• ABOUT THIS EXERCISE:
Transcribe every entry below word for word, but skip the pictures.

• INFORMATION SUPPLIED:
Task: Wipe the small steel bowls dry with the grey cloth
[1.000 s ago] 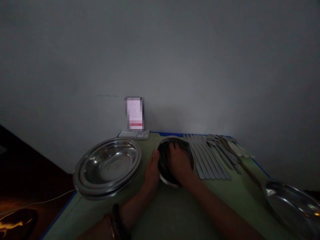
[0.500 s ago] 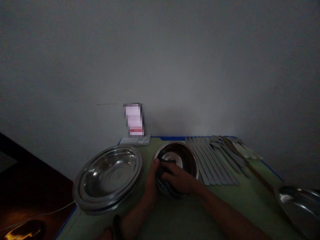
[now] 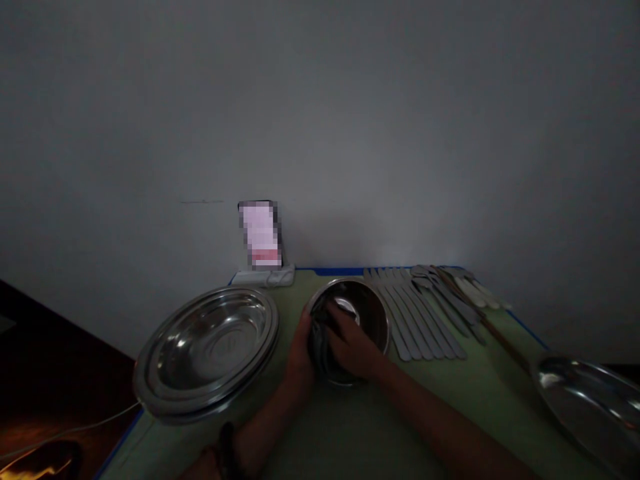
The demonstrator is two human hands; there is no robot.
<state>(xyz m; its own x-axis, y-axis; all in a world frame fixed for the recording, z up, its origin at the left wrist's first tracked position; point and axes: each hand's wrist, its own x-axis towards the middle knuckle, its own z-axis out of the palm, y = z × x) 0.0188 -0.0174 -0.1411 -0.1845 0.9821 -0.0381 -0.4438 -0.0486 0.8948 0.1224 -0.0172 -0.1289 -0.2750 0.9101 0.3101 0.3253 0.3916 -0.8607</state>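
Silvery metal forms the bowl [image 3: 376, 319], which the left hand [image 3: 301, 352] grips, probably to steady it against the right hand [image 3: 354, 343] clutching dark cloth [image 3: 323, 352] inside. Cutlery [image 3: 423, 321] lies right of the bowl.

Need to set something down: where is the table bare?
Table shows bare between left forearm and right forearm, and between the flatware row and large pan. Crowded: left, with stacked basins; middle, the bowl; far right, cutlery.

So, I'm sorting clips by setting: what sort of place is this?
Probably a room in a home: a table against a plain wall bears stacked metal dishes and cutlery.
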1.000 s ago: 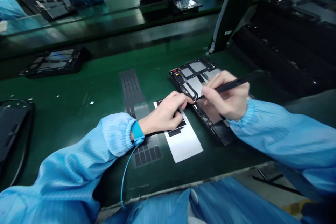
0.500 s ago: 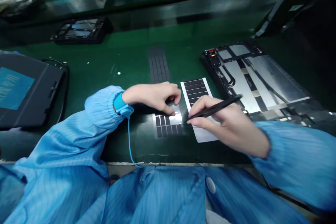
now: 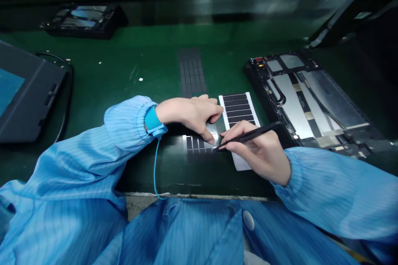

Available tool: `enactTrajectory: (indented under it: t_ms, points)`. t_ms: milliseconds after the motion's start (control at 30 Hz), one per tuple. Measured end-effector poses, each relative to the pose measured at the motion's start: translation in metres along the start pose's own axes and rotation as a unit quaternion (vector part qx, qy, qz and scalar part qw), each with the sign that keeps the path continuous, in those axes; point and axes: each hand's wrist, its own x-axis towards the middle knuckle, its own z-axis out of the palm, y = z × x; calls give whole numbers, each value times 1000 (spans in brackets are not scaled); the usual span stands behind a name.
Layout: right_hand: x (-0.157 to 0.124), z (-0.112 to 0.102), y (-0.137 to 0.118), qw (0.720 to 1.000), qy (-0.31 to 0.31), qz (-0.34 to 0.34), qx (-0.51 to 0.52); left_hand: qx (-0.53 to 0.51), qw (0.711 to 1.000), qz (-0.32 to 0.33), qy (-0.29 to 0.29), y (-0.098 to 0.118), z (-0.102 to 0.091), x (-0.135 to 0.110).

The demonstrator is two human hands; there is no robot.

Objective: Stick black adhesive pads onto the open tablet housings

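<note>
My left hand presses its curled fingertips down on a sheet of small black strips lying on the green mat. In a pen grip, my right hand holds black tweezers, whose tip touches that sheet right next to my left fingers. A white backing sheet with dark strips lies just behind both hands. To the right an opened tablet lies with its inner parts showing. A blue wrist strap with a cord sits on my left wrist.
A dark strip sheet lies farther back on the green mat. A dark tray stands at the left edge, another device at the back left, and a slanted black stand at the back right.
The view has swung downward and left. My right hand left the tablet and brought the tweezers to the strip sheet; my left hand shifted onto that sheet.
</note>
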Motion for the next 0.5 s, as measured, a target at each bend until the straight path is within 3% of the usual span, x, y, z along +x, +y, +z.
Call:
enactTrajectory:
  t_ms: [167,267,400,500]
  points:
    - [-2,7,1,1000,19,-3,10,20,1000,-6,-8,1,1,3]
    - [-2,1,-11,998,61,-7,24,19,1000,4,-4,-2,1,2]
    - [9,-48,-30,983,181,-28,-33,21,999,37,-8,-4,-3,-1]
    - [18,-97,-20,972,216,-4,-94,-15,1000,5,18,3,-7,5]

• TASK SOLUTION:
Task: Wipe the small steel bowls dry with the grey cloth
[1.000 s ago] 
[0.500 s ago] 
[now] 
The demonstrator is two human hands; there is no robot.
<state>(xyz m; its own x-axis, y-axis; all in a world frame fixed for the recording, z up, its origin at the left wrist's first tracked position; point and axes: each hand's wrist, its own x-axis towards the middle knuckle, its own z-axis out of the palm, y = z × x) 0.0188 -0.0174 -0.1411 -0.1845 0.9821 -0.0381 -0.4438 -0.0486 0.8948 0.1224 -0.0172 -0.1289 -0.2750 0.9101 0.3101 0.3253 0.3916 -0.8607</state>
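Silvery metal forms the bowl [image 3: 376, 319], which the left hand [image 3: 301, 352] grips, probably to steady it against the right hand [image 3: 354, 343] clutching dark cloth [image 3: 323, 352] inside. Cutlery [image 3: 423, 321] lies right of the bowl.

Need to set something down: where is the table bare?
Table shows bare between left forearm and right forearm, and between the flatware row and large pan. Crowded: left, with stacked basins; middle, the bowl; far right, cutlery.

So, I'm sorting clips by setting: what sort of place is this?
Probably a room in a home: a table against a plain wall bears stacked metal dishes and cutlery.
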1.000 s ago: 
0.500 s ago: 
now: 

Available tool: `enactTrajectory: (indented under it: t_ms, points)`. t_ms: milliseconds after the motion's start (control at 30 Hz), one per tuple. Measured end-effector poses, each relative to the pose measured at the motion's start: translation in metres along the start pose's own axes and rotation as a unit quaternion (vector part qx, qy, qz and scalar part qw), each with the sign that keeps the path continuous, in those axes; point and axes: each hand's wrist, its own x-axis towards the middle knuckle, its own z-axis out of the palm, y = z × x; calls give whole numbers, each value times 1000 (spans in brackets are not scaled); the usual span stands behind a name.
Layout: right_hand: x (-0.157 to 0.124), z (-0.112 to 0.102), y (-0.137 to 0.118), qw (0.720 to 1.000), qy (-0.31 to 0.31), qz (-0.34 to 0.34), qx (-0.51 to 0.52); left_hand: qx (-0.53 to 0.51), qw (0.711 to 1.000), qz (-0.32 to 0.33), qy (-0.29 to 0.29), y (-0.098 to 0.118), z (-0.102 to 0.091), x (-0.135 to 0.110).

The demonstrator is two human hands; there is no robot.

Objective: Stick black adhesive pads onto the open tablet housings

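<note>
My left hand presses its curled fingertips down on a sheet of small black strips lying on the green mat. In a pen grip, my right hand holds black tweezers, whose tip touches that sheet right next to my left fingers. A white backing sheet with dark strips lies just behind both hands. To the right an opened tablet lies with its inner parts showing. A blue wrist strap with a cord sits on my left wrist.
A dark strip sheet lies farther back on the green mat. A dark tray stands at the left edge, another device at the back left, and a slanted black stand at the back right.
The view has swung downward and left. My right hand left the tablet and brought the tweezers to the strip sheet; my left hand shifted onto that sheet.
</note>
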Motion for the next 0.5 s, as measured, a target at each bend until the straight path is within 3% of the usual span, x, y, z along +x, +y, +z.
Call:
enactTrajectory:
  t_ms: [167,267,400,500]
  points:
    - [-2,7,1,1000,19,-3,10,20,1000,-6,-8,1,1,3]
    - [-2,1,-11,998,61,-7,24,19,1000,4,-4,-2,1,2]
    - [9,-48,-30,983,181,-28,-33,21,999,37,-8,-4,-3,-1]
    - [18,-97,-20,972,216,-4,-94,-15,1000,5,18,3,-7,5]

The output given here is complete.